> _ABOUT THIS EXERCISE_
Print the records below exactly, omitting all pictures.

(Stored data)
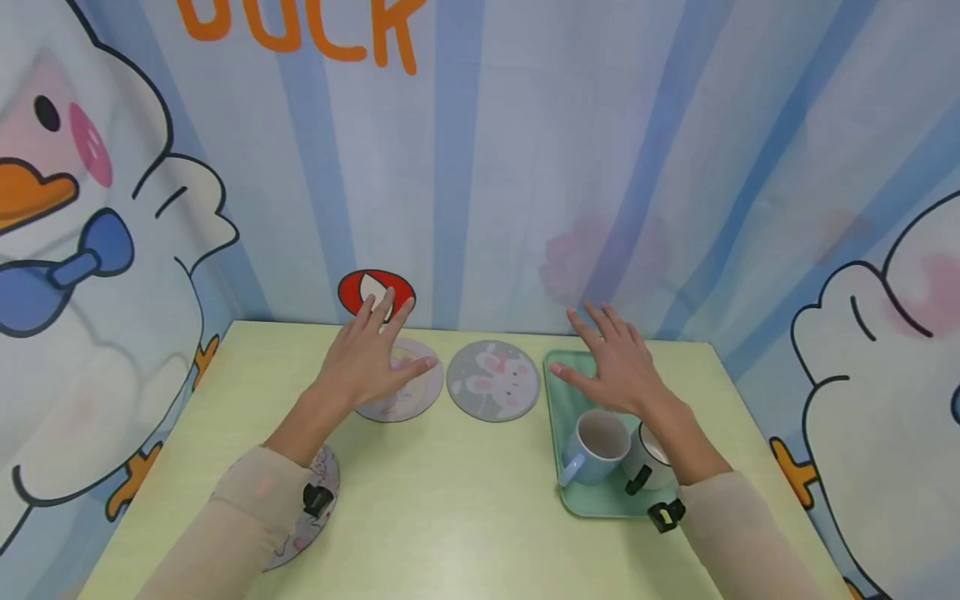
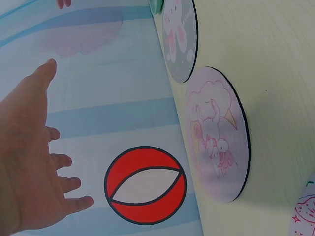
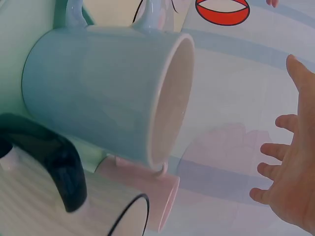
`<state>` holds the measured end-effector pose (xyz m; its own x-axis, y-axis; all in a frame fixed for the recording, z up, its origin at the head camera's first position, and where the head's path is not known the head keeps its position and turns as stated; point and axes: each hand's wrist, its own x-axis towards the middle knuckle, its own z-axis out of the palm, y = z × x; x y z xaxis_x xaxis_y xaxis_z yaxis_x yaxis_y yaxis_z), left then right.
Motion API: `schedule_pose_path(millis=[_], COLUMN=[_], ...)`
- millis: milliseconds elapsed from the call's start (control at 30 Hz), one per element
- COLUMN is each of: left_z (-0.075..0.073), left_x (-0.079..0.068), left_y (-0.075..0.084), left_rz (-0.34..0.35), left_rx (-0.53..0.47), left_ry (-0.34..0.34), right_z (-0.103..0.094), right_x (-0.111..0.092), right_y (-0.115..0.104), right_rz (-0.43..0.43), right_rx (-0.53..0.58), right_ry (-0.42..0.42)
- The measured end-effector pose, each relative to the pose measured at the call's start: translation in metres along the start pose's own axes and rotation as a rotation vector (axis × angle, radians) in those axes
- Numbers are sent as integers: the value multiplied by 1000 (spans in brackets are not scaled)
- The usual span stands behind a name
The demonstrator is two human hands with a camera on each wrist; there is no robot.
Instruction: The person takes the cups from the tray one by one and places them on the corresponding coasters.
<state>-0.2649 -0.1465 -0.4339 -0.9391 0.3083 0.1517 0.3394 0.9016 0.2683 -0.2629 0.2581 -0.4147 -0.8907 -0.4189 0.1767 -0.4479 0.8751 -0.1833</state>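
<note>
My left hand (image 1: 367, 354) hovers with spread fingers over a pale pink round mat (image 2: 216, 137), holding nothing. Also empty, with its fingers apart, my right hand (image 1: 618, 367) is above the far part of a green tray (image 1: 553, 417). Inside that tray stand a light blue mug (image 1: 592, 450) and a white mug (image 1: 651, 462) with a black rim and black handle, partly covered by my right forearm. The right wrist view also shows a pink mug (image 3: 147, 189) behind them, which my right hand hides in the head view.
A grey round mat (image 1: 493, 381) with a rabbit picture lies between the pink mat and the tray. Another patterned round mat (image 1: 318, 500) is partly under my left sleeve. Behind the pale yellow table (image 1: 465, 508) hangs a striped cartoon curtain (image 1: 510, 167).
</note>
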Motion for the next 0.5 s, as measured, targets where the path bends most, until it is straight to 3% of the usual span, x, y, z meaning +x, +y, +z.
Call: schedule_pose_path(millis=[500], left_z=[-5], left_x=[-19], left_y=[-3], left_rz=[27], left_rx=[33], left_ry=[5], right_z=[-8], right_x=[-17], right_y=[16], right_rz=[-40], right_rx=[55], right_ry=[49])
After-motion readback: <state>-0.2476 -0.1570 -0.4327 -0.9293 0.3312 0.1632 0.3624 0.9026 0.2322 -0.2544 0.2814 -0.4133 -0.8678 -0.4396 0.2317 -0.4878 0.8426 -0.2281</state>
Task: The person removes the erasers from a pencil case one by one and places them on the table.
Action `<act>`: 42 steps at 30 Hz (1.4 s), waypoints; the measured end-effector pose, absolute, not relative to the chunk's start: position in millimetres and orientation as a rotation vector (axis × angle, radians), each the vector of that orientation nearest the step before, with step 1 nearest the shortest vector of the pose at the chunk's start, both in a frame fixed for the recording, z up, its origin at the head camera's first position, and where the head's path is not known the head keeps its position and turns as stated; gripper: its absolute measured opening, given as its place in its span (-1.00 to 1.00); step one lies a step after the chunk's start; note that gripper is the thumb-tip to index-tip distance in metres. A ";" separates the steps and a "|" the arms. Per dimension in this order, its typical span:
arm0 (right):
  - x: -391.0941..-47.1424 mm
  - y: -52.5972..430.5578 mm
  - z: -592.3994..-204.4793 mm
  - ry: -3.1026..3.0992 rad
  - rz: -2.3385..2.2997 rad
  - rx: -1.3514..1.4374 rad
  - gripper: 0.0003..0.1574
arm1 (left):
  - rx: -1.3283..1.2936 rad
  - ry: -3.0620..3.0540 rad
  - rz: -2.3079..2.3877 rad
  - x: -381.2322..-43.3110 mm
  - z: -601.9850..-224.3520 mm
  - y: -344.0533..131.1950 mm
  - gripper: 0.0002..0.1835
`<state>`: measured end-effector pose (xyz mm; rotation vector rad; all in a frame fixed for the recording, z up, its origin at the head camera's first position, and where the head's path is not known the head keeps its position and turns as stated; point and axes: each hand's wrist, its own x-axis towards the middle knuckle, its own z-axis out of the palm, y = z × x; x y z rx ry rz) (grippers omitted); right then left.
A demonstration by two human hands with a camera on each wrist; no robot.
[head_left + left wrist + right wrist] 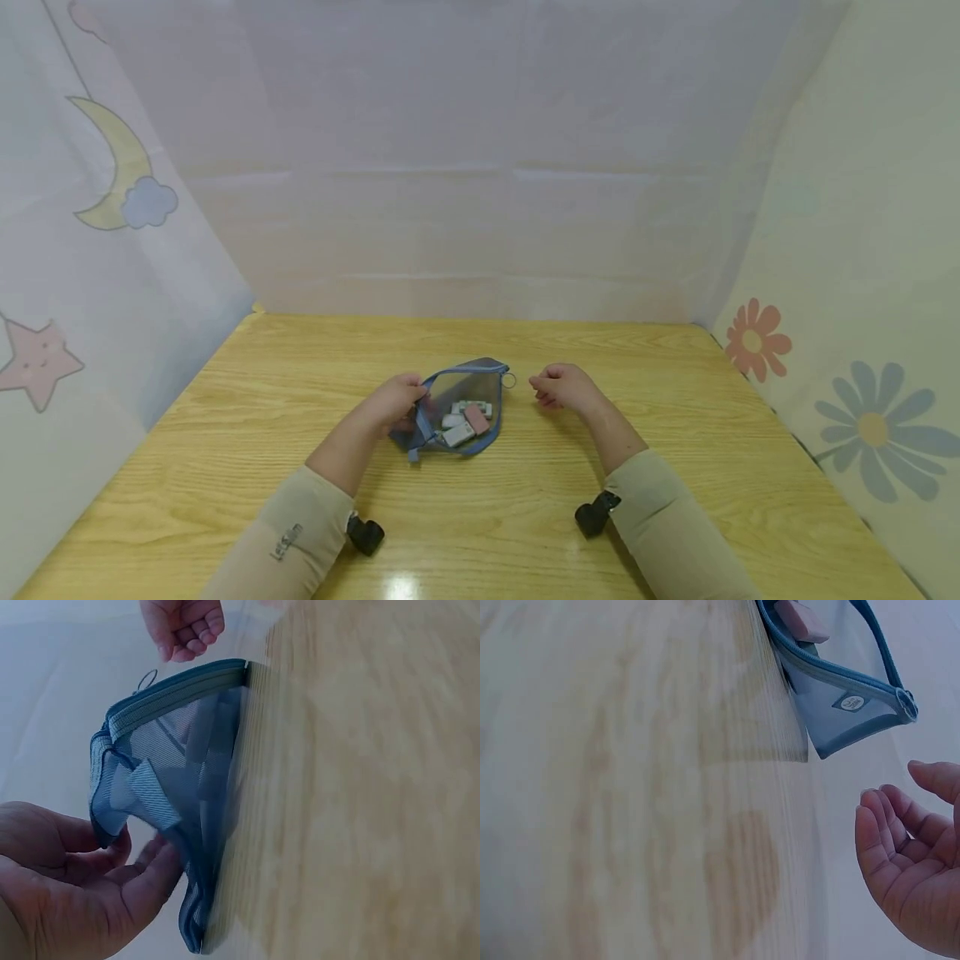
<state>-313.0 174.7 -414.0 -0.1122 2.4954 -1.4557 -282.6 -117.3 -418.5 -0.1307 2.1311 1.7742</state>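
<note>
A blue mesh zipper pouch (471, 367) lies unzipped on the table, its mouth gaping. Inside it rest several small blocks that look like erasers, among them a pink one (476, 419) and a white one (457, 434). My left hand (400, 400) pinches the pouch's left edge between thumb and fingers; in the left wrist view the mesh (169, 735) stands up from the table. To the right of the pouch my right hand (567, 388) hovers apart from it, fingers loosely curled with nothing in them. A ring pull (509, 381) hangs at the zipper's right end.
The wooden table (525, 517) reaches back to a pale cloth backdrop (480, 233). Printed cloth walls (885, 292) stand on the left and right. A black wrist camera (366, 534) sits by the left sleeve, another black camera (596, 515) by the right.
</note>
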 end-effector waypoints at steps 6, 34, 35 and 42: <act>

> _SOLUTION FOR THIS TASK_
`<state>` holds the measured end-effector pose (xyz m; its own x-axis, y-axis; all in a frame fixed for the recording, z up, its origin at the head camera's first position, and where the head's path is not known the head keeps its position and turns as stated; point and axes: each hand's wrist, its own x-axis towards the middle knuckle, its own z-axis out of the palm, y = z × x; x y z xaxis_x xaxis_y xaxis_z yaxis_x yaxis_y yaxis_z), left then right.
Motion API: `schedule_pose_path(millis=[_], COLUMN=[_], ...)`
- millis: milliseconds elapsed from the call's start (control at 30 Hz), one per element
- COLUMN is each of: left_z (-0.075..0.073), left_x (-0.079..0.068), left_y (-0.075..0.084), left_rz (-0.34..0.35), left_rx (-0.53..0.47), left_ry (-0.34..0.34), right_z (-0.103..0.094), right_x (-0.111..0.092), right_y (-0.115..0.104), right_rz (-0.43..0.43), right_rx (-0.53..0.58), right_ry (-0.42..0.42)
- The measured end-effector pose, each relative to the pose measured at the call's start: translation in metres along the start pose's own axes and rotation as a rotation vector (axis × angle, radians) in those axes
- Numbers are sent as integers: the value multiplied by 1000 (spans in brackets are not scaled)
- The usual span stands behind a name
The demonstrator is two human hands with a camera on each wrist; there is no robot.
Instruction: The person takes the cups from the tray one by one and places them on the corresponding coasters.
<state>-0.2649 -0.1465 -0.4339 -0.9391 0.3083 0.1517 0.3394 0.9016 0.2683 -0.2629 0.2581 -0.4147 -0.8907 -0.4189 0.1767 -0.4479 0.8751 -0.1833</state>
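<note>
My left hand (image 1: 367, 354) hovers with spread fingers over a pale pink round mat (image 2: 216, 137), holding nothing. Also empty, with its fingers apart, my right hand (image 1: 618, 367) is above the far part of a green tray (image 1: 553, 417). Inside that tray stand a light blue mug (image 1: 592, 450) and a white mug (image 1: 651, 462) with a black rim and black handle, partly covered by my right forearm. The right wrist view also shows a pink mug (image 3: 147, 189) behind them, which my right hand hides in the head view.
A grey round mat (image 1: 493, 381) with a rabbit picture lies between the pink mat and the tray. Another patterned round mat (image 1: 318, 500) is partly under my left sleeve. Behind the pale yellow table (image 1: 465, 508) hangs a striped cartoon curtain (image 1: 510, 167).
</note>
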Motion for the next 0.5 s, as measured, targets where the path bends most, until it is straight to 3% of the usual span, x, y, z meaning +x, +y, +z.
Call: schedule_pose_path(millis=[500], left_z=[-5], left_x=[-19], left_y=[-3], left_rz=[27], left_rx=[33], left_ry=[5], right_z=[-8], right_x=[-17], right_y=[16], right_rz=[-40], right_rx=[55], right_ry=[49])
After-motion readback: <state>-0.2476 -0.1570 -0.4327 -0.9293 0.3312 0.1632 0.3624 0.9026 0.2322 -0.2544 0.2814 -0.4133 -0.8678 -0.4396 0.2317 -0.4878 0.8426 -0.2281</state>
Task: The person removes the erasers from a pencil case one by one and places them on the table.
Action `<act>`: 42 steps at 30 Hz (1.4 s), waypoints; the measured end-effector pose, absolute, not relative to the chunk's start: position in millimetres and orientation as a rotation vector (axis × angle, radians), each the vector of that orientation nearest the step before, with step 1 nearest the shortest vector of the pose at the chunk's start, both in a frame fixed for the recording, z up, its origin at the head camera's first position, and where the head's path is not known the head keeps its position and turns as stated; gripper: its absolute measured opening, given as its place in its span (-1.00 to 1.00); step one lies a step after the chunk's start; note that gripper is the thumb-tip to index-tip distance in metres. A ";" separates the steps and a "|" the arms. Per dimension in this order, its typical span:
arm0 (right):
  - x: -391.0941..-47.1424 mm
  - y: -52.5972..430.5578 mm
  - z: -592.3994..-204.4793 mm
  - ry: -3.1026..3.0992 rad
  - rz: -2.3385..2.2997 rad
  - rx: -1.3514..1.4374 rad
  - gripper: 0.0003..0.1574
arm1 (left):
  - rx: -1.3283..1.2936 rad
  - ry: -3.0620..3.0540 rad
  - rz: -2.3079..2.3877 rad
  - x: -381.2322..-43.3110 mm
  - z: -601.9850..-224.3520 mm
  - y: -344.0533..131.1950 mm
  - gripper: 0.0002..0.1835
`<state>`: measured end-effector pose (xyz mm; rotation vector rad; all in a frame fixed for the recording, z up, its origin at the head camera's first position, and where the head's path is not known the head keeps its position and turns as stated; point and axes: each hand's wrist, its own x-axis towards the middle knuckle, its own z-axis out of the palm, y = z × x; x y z rx ry rz) (grippers omitted); right then left.
A demonstration by two human hands with a camera on each wrist; no robot.
[head_left + left wrist + right wrist] 
<state>-313.0 174.7 -414.0 -0.1122 2.4954 -1.4557 -282.6 -117.3 -418.5 -0.1307 2.1311 1.7742</state>
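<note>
A blue mesh zipper pouch (471, 367) lies unzipped on the table, its mouth gaping. Inside it rest several small blocks that look like erasers, among them a pink one (476, 419) and a white one (457, 434). My left hand (400, 400) pinches the pouch's left edge between thumb and fingers; in the left wrist view the mesh (169, 735) stands up from the table. To the right of the pouch my right hand (567, 388) hovers apart from it, fingers loosely curled with nothing in them. A ring pull (509, 381) hangs at the zipper's right end.
The wooden table (525, 517) reaches back to a pale cloth backdrop (480, 233). Printed cloth walls (885, 292) stand on the left and right. A black wrist camera (366, 534) sits by the left sleeve, another black camera (596, 515) by the right.
</note>
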 end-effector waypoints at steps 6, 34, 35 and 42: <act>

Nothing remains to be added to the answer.